EXERCISE REQUIREMENTS:
What is the number of lines in the data below that contain "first"? Answer with that number and no other words.

DATASET SECTION:
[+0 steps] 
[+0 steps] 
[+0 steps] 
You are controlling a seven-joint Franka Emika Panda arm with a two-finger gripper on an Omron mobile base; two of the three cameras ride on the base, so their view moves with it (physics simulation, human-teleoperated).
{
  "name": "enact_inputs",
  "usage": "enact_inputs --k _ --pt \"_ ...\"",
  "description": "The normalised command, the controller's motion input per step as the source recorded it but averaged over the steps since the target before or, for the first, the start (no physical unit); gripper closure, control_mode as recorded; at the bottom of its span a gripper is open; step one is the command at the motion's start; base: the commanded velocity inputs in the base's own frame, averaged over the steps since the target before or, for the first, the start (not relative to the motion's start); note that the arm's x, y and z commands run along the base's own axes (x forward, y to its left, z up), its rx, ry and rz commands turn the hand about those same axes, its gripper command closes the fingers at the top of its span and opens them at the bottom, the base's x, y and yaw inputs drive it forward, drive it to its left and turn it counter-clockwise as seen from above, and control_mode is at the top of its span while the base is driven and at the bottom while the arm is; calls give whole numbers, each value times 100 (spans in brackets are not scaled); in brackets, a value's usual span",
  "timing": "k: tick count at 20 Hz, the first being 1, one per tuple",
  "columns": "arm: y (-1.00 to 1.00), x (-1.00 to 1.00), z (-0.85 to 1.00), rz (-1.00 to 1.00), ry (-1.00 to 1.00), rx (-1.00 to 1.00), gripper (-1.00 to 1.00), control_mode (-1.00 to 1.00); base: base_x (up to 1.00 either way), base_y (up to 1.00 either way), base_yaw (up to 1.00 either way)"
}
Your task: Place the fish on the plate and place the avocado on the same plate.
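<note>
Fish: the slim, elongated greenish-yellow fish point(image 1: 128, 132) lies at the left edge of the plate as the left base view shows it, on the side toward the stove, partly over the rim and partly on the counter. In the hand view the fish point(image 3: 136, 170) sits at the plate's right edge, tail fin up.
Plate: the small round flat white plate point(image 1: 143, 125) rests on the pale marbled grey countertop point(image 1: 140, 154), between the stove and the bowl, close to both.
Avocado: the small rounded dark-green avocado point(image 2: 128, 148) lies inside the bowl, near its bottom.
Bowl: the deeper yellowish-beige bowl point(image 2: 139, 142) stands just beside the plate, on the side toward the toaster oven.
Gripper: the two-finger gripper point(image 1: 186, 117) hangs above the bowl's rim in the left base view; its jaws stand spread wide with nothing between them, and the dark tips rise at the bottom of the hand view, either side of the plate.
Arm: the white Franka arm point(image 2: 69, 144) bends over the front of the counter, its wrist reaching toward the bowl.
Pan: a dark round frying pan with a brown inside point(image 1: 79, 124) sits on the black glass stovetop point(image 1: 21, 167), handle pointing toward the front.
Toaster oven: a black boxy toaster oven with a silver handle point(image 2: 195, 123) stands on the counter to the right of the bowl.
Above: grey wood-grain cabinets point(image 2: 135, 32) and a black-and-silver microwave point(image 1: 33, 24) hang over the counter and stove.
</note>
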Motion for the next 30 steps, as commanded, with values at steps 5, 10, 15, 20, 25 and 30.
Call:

RESPONSE BELOW:
2